--- Supplied data Enclosed Below ---

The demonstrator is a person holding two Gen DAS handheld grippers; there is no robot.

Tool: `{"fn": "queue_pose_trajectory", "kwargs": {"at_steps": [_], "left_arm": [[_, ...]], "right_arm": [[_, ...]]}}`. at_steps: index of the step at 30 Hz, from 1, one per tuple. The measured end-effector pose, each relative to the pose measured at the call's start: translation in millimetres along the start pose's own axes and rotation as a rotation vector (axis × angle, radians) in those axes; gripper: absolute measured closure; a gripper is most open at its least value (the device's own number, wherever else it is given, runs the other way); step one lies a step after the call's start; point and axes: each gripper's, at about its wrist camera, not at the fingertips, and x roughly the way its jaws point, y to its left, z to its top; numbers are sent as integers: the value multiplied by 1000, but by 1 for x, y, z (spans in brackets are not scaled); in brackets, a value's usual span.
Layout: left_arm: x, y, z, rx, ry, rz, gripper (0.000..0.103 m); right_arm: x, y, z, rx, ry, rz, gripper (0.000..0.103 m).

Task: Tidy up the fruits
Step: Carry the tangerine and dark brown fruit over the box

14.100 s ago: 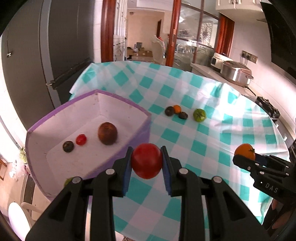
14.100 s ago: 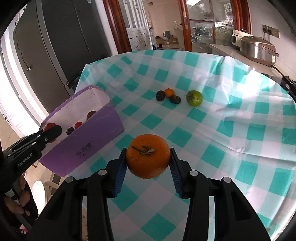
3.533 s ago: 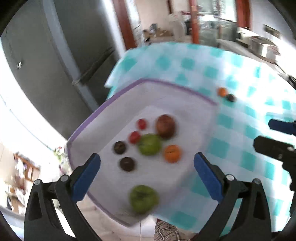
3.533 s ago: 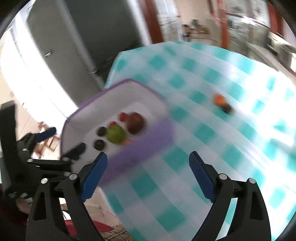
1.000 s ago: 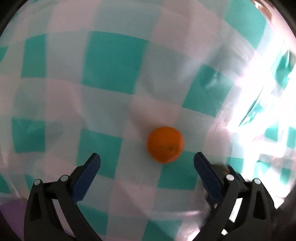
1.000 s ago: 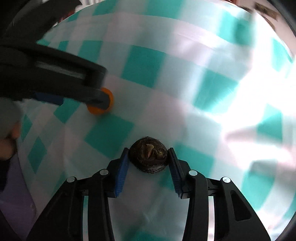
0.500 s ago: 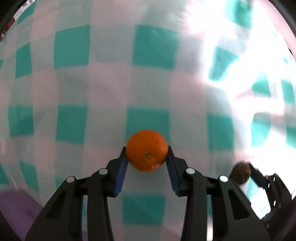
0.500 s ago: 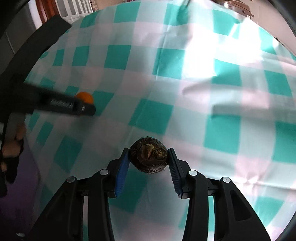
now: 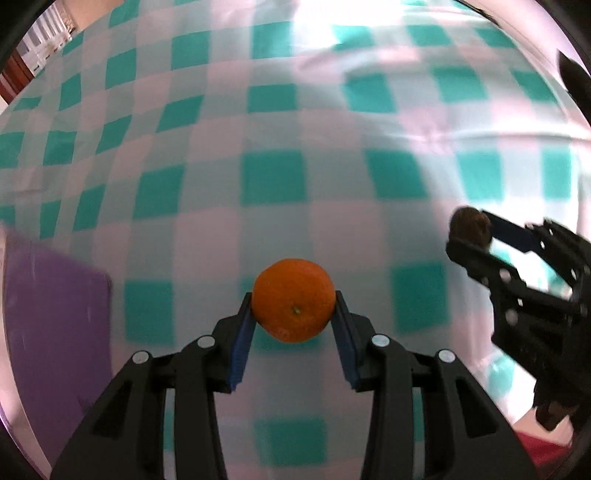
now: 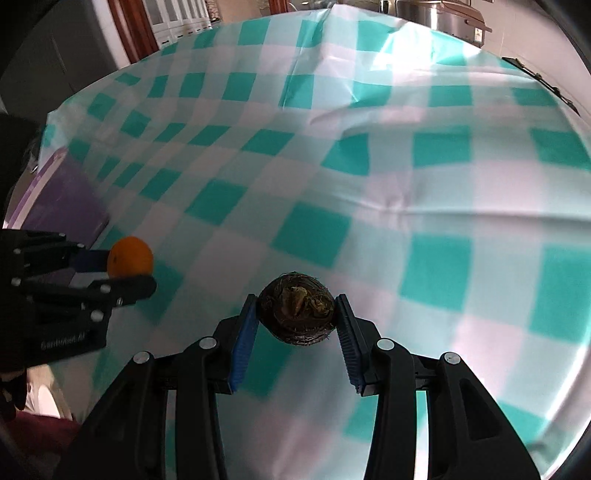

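My left gripper [image 9: 293, 314] is shut on a small orange fruit [image 9: 293, 300], held clear above the teal-and-white checked tablecloth [image 9: 273, 184]. The same orange fruit [image 10: 130, 262] and left gripper [image 10: 127, 268] show at the left of the right wrist view. My right gripper [image 10: 296, 314] is shut on a dark brown, rough-skinned fruit [image 10: 295, 308], also lifted off the cloth. In the left wrist view that dark fruit [image 9: 471, 225] sits in the right gripper [image 9: 474, 236] at the right edge. The purple box [image 9: 55, 317] lies at the lower left; its inside is hidden.
The purple box [image 10: 59, 195] sits at the left table edge in the right wrist view. A steel cooker [image 10: 439, 14] stands beyond the far edge. A dark door and wooden frame [image 10: 129, 26] are at the back left. Part of a hand [image 10: 11, 391] shows at lower left.
The left gripper closed on the orange fruit and lifted it, then carried it toward the purple box. The right gripper, still holding the dark fruit, moved the same way and rose slightly.
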Motion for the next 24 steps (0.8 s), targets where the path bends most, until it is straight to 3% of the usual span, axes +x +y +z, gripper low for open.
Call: {"fn": "queue_pose_trajectory", "kwargs": {"at_steps": [4, 7, 9, 15, 24], "left_arm": [[-21, -28, -53, 45, -32, 8, 62], [-36, -66, -67, 74, -69, 19, 62], [-18, -82, -108, 79, -90, 23, 62], [-10, -82, -122, 65, -122, 35, 62], [-10, -87, -155, 45, -102, 37, 62]], "right_arm": [[-32, -5, -26, -60, -20, 13, 61], [-51, -7, -37, -97, -39, 23, 61], [-64, -6, -44, -128, -52, 26, 61], [-90, -7, -68, -158, -68, 41, 61], [-99, -1, -93, -179, -45, 66, 61]]}}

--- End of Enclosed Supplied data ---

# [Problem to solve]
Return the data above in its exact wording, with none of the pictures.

# [Written response]
The demonstrator is a person holding two Gen DAS handheld grippers; there is no robot.

Tool: `{"fn": "queue_pose_trajectory", "kwargs": {"at_steps": [_], "left_arm": [[_, ...]], "right_arm": [[_, ...]]}}`. at_steps: index of the step at 30 Hz, from 1, one per tuple. The measured end-effector pose, each relative to the pose measured at the call's start: translation in millimetres along the start pose's own axes and rotation as a rotation vector (axis × angle, radians) in those axes; gripper: absolute measured closure; a gripper is most open at its least value (the device's own number, wherever else it is given, runs the other way); step one lies a step after the call's start; point and axes: each gripper's, at about its wrist camera, not at the fingertips, and x roughly the way its jaws point, y to its left, z to its top; numbers are sent as integers: the value multiplied by 1000, but by 1 for x, y, z (spans in brackets are not scaled); in brackets, a value's usual span.
Layout: left_arm: x, y, z, rx, ry, rz, gripper (0.000..0.103 m); right_arm: x, y, z, rx, ry, rz, gripper (0.000..0.103 m).

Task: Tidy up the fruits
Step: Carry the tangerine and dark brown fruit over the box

14.100 s ago: 
14.100 s ago: 
3.533 s ago: 
3.533 s ago: 
1.000 s ago: 
1.000 s ago: 
0.500 s ago: 
0.500 s ago: 
now: 
now: 

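My left gripper [image 9: 293, 314] is shut on a small orange fruit [image 9: 293, 300], held clear above the teal-and-white checked tablecloth [image 9: 273, 184]. The same orange fruit [image 10: 130, 262] and left gripper [image 10: 127, 268] show at the left of the right wrist view. My right gripper [image 10: 296, 314] is shut on a dark brown, rough-skinned fruit [image 10: 295, 308], also lifted off the cloth. In the left wrist view that dark fruit [image 9: 471, 225] sits in the right gripper [image 9: 474, 236] at the right edge. The purple box [image 9: 55, 317] lies at the lower left; its inside is hidden.
The purple box [image 10: 59, 195] sits at the left table edge in the right wrist view. A steel cooker [image 10: 439, 14] stands beyond the far edge. A dark door and wooden frame [image 10: 129, 26] are at the back left. Part of a hand [image 10: 11, 391] shows at lower left.
The left gripper closed on the orange fruit and lifted it, then carried it toward the purple box. The right gripper, still holding the dark fruit, moved the same way and rose slightly.
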Motion for the next 24 steps (0.8 s), targets where the path bends most, until it is straight to 3% of the usual span, axes +x +y +z, gripper low for open.
Call: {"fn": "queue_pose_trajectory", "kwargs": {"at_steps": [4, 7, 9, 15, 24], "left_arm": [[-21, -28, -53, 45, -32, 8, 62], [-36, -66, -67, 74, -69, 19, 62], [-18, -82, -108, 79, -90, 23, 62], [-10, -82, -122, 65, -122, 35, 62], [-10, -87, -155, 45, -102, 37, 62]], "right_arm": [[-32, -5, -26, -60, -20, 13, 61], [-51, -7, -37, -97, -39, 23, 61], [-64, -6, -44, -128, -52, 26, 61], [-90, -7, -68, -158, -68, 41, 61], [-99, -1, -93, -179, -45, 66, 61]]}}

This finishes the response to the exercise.